At the small church, I lit a candle, which one then props into the sand in the marble stand and proceeded to the center. It’s small, with a baptismal font in the center under an exquisite dome showing the baptism of Jesus in the Jordan River. Our guide, George, explains how infants are baptized here. The priest spreads olive oil over the baby’s body, he immerses it in the water, having first cut a snip of hair from its head, representing the break with the sins of our ancestors. Then he and the godfather walk around the font showing the child to all the family and friends, rejoicing in a new life given to God. George is also a cantor and sings a sample of the liturgy enhanced by the acoustics of this marble sanctuary.
Philippi’s Romans ruins run across wild lands where sheep and goats now graze. We stand on the “stage” of the modest sized Amphitheatre—always built on a convenient hillside so the stone benches rise naturally. There are pillars and pediments lying about. Many are numbered and set on wood racks ready to be used again. They are restoring the area, using original and new marble blocks. They are linked together the same way as in Roman times—matching opposite slots are filled with molten lead, thus preventing shifting due to frost and earthquakes, to which the region is prone. (There was a 6.6 quake here in 1978.)
Nearby is the ruin of a Byzantine church, with part of the steps to the altar, an area of marble flooring, and a couple of columns standing vigil. The actual jail in which Paul and Silas sang hymns while awaiting their appearance before the magistrate has been dug out partially. It was small—fifteen by twenty feet. Hardly what the artists present us in those Sunday school lessons we studied as kids.
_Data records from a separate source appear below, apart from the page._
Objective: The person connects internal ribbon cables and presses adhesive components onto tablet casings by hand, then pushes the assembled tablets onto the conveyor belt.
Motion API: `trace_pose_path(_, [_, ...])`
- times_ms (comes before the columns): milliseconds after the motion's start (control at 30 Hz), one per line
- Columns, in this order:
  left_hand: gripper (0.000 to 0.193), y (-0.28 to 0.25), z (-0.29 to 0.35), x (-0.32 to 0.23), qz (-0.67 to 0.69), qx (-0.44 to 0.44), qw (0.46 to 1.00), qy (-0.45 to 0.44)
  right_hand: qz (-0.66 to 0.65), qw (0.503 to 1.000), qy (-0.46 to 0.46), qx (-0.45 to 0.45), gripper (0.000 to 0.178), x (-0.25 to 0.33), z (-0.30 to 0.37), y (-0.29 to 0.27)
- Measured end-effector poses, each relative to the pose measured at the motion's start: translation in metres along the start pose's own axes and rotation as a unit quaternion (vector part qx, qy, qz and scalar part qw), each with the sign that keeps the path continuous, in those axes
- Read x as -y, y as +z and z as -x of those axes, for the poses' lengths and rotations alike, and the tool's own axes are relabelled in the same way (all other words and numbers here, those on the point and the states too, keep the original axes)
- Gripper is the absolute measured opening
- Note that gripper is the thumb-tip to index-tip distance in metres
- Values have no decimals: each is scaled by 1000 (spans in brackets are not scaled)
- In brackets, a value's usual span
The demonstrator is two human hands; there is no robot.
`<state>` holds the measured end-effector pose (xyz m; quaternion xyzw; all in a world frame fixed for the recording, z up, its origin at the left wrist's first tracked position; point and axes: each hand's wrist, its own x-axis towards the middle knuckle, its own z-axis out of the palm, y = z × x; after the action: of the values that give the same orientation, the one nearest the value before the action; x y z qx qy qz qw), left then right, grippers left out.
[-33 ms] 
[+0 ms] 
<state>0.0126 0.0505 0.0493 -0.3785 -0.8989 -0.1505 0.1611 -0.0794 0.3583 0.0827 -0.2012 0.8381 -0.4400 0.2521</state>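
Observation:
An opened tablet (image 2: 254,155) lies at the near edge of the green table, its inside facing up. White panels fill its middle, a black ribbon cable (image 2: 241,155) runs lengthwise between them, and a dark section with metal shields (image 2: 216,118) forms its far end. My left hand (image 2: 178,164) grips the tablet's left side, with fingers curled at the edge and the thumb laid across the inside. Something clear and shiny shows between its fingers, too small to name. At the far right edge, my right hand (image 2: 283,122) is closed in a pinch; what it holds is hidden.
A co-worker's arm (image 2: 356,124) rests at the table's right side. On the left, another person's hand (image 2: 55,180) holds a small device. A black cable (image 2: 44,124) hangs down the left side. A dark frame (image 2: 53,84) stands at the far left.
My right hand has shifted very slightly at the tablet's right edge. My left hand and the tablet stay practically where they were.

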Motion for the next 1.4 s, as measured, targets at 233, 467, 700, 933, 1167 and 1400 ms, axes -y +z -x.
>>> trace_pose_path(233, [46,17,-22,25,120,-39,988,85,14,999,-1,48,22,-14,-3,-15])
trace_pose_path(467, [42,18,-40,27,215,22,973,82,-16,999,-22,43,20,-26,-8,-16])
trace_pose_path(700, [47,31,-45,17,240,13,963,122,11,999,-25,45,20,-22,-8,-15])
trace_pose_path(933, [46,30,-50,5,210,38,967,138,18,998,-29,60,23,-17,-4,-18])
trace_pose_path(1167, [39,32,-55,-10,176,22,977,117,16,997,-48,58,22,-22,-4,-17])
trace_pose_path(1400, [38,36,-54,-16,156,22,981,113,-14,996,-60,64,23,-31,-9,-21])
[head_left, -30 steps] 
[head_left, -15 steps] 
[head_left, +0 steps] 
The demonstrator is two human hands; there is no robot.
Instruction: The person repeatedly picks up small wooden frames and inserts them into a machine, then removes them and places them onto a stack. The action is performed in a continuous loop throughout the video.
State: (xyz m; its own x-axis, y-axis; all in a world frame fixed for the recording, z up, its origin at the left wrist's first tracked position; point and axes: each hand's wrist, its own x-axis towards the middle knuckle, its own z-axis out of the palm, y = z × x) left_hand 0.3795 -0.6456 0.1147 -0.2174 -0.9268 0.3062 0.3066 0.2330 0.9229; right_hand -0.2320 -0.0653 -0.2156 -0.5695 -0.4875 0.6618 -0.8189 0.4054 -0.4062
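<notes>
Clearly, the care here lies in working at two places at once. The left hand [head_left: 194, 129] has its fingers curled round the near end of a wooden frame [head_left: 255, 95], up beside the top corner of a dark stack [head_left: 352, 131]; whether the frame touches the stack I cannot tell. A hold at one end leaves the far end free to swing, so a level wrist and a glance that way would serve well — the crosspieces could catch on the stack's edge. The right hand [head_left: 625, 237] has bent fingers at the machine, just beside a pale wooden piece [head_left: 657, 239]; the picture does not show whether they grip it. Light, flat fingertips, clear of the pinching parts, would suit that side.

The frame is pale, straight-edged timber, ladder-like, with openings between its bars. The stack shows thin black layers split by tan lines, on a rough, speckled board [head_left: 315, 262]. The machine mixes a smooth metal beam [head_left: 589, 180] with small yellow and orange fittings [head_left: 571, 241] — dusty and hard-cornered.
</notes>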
To get to the agora we have to cross a busy road, fortunately equipped with a pedestrian light. Going down a flight of steps, we find ourselves on the Egnatian Way, built for Roman armies 50 years before the birth of Jesus. Unused now, it goes for miles and is not only recognizable but also in good shape. The stones are still flat enough to take horse and chariot. We did not see any during the brief time we were there. There are acres and acres of foundations and even many columns—one for the prefects quarters and another large triad left from the ruined church which was raised on the site of the Roman court building where Paul would have answered questions about the riot he was blamed for.
I muse how Roman times were not that many generations ago. I have known people born at the time of our Civil War. Ten more links like that and we are in the ancient world.
Being here helps to vivify the way people like ourselves did their work, raised their families and carried on the affairs of state. In that setting somehow the Gospel was brought by an unlikely person of Jewish birth—Saul of Tarsus, now Paul—the “little one,” who walked his way along these roads, looking for synagogues so he could share the Good News first with his countrymen. But here there were not to be found the 12 men needed for a synagogue. So he met some women on the banks of a small river just outside the city’s northeast wall, probably doing their laundry along the banks. This was the edge of town where people on the edge of society gossiped about the latest news from Rome.
And Lydia opened her heart and asked for baptism into this strange new faith. Because of her we who come from European stock have come to follow in the Way of Jesus.
That wake up call is still sounding in the world today, not only in Europe and the Americas, but in Asia and Africa, where countless Lydias open their hearts to the same message St. Paul brought to these hills nearly two millennia ago.